_What you need to do_
Retype word for word the first line of the listing and each line after it up to the line with "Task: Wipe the", with the pictures taken out.
:::::
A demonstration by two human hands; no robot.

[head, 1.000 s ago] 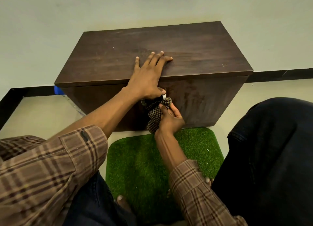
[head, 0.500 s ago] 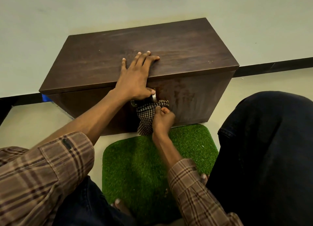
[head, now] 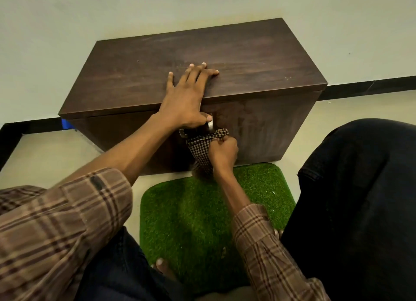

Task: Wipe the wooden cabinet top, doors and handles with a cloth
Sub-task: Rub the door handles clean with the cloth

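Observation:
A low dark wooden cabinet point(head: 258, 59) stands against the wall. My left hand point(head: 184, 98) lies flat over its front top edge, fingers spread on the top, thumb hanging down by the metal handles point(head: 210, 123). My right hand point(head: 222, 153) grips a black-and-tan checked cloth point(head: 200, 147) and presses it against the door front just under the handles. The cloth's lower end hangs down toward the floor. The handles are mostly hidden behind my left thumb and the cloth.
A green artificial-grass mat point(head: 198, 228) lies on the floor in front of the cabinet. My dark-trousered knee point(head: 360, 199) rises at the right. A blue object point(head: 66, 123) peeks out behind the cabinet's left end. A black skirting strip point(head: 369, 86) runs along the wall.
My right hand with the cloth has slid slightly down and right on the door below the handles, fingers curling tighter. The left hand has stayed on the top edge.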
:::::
_Task output_
A demonstration by two human hands; no robot.

[head, 1.000 s ago] 
[head, 0.500 s ago] 
[head, now] 

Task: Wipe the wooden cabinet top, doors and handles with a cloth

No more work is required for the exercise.